TASK TO COMPLETE.
Lift out, unaltered, the lines of the material below between the line holding "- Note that" and the line holding "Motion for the", counting both.

SOURCE DATA.
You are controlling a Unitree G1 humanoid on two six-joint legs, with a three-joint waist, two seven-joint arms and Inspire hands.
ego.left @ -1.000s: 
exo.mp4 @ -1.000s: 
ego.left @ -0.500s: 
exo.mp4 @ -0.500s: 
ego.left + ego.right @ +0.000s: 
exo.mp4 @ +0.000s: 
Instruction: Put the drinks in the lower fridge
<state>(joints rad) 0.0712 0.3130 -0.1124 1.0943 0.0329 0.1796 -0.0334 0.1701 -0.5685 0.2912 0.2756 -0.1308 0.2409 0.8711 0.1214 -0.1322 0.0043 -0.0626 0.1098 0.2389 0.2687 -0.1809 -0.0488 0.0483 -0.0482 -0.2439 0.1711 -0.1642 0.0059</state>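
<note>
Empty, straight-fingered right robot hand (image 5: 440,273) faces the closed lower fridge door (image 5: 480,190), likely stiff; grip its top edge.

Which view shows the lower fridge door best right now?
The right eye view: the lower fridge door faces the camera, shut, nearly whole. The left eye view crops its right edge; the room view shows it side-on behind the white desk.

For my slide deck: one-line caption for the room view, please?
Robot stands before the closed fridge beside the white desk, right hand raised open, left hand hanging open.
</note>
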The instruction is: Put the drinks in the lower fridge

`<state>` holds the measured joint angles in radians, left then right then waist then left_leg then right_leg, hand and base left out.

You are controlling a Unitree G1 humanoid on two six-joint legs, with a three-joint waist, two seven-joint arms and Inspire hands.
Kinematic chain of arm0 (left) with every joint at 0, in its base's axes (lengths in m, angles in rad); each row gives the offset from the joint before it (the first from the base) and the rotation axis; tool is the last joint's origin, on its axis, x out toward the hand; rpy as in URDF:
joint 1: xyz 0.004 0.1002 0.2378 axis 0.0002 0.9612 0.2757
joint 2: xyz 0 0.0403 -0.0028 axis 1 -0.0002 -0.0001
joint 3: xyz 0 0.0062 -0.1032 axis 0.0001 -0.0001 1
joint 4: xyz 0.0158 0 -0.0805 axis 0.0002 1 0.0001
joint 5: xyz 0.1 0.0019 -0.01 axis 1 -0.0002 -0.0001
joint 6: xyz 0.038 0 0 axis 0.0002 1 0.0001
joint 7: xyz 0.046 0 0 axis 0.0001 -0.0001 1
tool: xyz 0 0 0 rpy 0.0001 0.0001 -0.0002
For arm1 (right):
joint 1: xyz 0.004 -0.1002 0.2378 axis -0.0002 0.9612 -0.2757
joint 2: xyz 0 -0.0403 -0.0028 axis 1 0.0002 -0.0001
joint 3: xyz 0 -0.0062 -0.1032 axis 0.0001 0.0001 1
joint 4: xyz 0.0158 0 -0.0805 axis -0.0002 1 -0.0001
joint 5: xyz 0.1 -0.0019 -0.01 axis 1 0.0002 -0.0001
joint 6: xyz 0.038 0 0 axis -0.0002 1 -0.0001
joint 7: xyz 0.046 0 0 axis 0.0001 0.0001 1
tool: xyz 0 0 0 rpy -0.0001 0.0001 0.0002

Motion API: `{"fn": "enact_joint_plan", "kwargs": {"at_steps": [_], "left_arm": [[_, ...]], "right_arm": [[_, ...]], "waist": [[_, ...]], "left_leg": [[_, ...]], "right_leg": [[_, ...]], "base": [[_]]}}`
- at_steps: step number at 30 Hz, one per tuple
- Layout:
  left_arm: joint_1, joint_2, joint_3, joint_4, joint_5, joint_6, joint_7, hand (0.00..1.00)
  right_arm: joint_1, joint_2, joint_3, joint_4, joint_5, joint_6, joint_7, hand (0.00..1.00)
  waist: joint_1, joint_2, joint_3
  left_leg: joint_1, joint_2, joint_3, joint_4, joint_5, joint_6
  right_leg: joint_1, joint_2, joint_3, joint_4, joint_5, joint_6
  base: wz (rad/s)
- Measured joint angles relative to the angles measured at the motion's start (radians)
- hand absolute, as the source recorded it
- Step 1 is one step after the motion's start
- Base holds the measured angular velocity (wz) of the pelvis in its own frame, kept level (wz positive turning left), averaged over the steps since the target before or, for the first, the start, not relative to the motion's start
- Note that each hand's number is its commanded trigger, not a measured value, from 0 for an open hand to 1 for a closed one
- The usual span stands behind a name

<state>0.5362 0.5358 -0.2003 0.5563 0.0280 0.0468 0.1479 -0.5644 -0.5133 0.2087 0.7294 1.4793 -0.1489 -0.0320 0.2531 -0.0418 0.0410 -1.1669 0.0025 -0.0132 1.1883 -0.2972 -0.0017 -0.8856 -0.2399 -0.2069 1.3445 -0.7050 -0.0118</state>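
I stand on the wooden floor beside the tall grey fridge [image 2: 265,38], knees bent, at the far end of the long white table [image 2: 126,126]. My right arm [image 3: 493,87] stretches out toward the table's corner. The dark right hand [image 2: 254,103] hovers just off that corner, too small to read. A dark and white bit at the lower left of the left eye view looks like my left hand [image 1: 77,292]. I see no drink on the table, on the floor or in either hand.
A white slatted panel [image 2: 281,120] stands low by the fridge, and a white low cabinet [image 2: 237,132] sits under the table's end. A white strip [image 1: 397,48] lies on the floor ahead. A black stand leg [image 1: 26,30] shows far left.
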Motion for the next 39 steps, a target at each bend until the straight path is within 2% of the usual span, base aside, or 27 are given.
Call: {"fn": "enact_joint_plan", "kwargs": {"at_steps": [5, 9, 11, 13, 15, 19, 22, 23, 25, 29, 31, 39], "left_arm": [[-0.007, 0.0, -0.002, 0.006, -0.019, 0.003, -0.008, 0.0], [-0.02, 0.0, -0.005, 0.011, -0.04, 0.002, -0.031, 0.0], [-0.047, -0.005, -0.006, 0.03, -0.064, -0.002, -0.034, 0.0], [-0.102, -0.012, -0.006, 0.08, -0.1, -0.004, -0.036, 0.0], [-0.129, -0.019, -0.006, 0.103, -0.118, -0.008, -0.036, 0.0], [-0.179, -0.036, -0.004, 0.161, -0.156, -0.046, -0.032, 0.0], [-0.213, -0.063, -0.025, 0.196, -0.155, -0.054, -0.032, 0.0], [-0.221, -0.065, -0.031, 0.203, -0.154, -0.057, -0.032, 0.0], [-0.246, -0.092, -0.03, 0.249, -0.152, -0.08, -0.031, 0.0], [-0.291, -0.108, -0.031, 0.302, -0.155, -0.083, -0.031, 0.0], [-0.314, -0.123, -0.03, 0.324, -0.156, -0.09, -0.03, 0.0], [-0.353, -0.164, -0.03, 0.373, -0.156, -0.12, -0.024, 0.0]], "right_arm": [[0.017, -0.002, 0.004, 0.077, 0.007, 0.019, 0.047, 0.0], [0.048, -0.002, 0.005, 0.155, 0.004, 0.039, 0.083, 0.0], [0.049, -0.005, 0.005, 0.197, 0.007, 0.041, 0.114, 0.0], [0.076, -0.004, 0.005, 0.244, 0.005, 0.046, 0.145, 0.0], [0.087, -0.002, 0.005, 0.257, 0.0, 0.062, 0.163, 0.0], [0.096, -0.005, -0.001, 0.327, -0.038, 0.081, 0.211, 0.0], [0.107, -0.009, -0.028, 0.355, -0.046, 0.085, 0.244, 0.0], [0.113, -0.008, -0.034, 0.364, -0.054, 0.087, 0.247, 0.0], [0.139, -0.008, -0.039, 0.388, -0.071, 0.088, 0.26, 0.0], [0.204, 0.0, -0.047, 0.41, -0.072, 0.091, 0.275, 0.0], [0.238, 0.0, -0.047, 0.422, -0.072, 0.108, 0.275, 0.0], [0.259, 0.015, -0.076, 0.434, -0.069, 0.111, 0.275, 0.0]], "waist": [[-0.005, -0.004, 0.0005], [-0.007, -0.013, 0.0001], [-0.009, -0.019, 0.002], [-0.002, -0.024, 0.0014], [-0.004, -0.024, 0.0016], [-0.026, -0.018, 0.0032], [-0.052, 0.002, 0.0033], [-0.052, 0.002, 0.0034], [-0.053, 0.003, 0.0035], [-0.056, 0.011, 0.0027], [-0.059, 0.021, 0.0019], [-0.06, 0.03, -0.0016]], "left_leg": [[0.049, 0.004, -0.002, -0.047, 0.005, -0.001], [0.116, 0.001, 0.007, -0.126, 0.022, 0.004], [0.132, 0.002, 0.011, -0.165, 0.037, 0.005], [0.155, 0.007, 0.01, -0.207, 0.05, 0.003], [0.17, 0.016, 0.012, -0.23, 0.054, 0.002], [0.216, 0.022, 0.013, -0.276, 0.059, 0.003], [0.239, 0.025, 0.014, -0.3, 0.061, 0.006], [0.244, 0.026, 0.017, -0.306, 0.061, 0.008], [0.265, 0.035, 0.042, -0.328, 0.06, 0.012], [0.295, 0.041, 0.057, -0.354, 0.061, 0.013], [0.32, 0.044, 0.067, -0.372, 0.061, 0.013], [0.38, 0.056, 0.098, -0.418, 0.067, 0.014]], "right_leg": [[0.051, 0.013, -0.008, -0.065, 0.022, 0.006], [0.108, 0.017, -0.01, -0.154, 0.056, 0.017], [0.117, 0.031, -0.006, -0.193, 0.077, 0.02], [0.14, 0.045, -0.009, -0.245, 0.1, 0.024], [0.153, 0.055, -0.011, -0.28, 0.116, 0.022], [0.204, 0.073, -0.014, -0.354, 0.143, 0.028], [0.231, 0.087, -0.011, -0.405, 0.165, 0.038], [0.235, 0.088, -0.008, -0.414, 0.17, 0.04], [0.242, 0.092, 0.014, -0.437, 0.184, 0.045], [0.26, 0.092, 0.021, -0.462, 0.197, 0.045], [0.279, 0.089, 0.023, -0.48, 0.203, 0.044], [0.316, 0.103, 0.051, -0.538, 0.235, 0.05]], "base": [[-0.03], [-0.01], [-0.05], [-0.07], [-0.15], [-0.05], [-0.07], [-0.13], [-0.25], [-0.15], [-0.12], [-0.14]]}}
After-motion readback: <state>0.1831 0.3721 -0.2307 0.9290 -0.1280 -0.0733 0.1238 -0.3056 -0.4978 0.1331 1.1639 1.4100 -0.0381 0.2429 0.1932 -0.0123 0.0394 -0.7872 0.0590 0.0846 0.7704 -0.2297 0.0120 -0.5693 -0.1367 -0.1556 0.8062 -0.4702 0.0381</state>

EXERCISE SOLUTION.
- Note that each hand's number is its commanded trigger, not a measured value, from 0 for an open hand to 1 for a closed one
- The usual span stands behind a name

<state>0.5362 0.5358 -0.2003 0.5563 0.0280 0.0468 0.1479 -0.5644 -0.5133 0.2087 0.7294 1.4793 -0.1489 -0.0320 0.2531 -0.0418 0.0410 -1.1669 0.0025 -0.0132 1.1883 -0.2972 -0.0017 -0.8856 -0.2399 -0.2069 1.3445 -0.7050 -0.0118</state>
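I stand on the wooden floor beside the tall grey fridge [image 2: 265,38], knees bent, at the far end of the long white table [image 2: 126,126]. My right arm [image 3: 493,87] stretches out toward the table's corner. The dark right hand [image 2: 254,103] hovers just off that corner, too small to read. A dark and white bit at the lower left of the left eye view looks like my left hand [image 1: 77,292]. I see no drink on the table, on the floor or in either hand.
A white slatted panel [image 2: 281,120] stands low by the fridge, and a white low cabinet [image 2: 237,132] sits under the table's end. A white strip [image 1: 397,48] lies on the floor ahead. A black stand leg [image 1: 26,30] shows far left.
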Motion for the next 39 steps, a target at each bend until the straight path is within 2% of the usual span, base aside, or 27 are given.

Nothing more is needed to finish the exercise.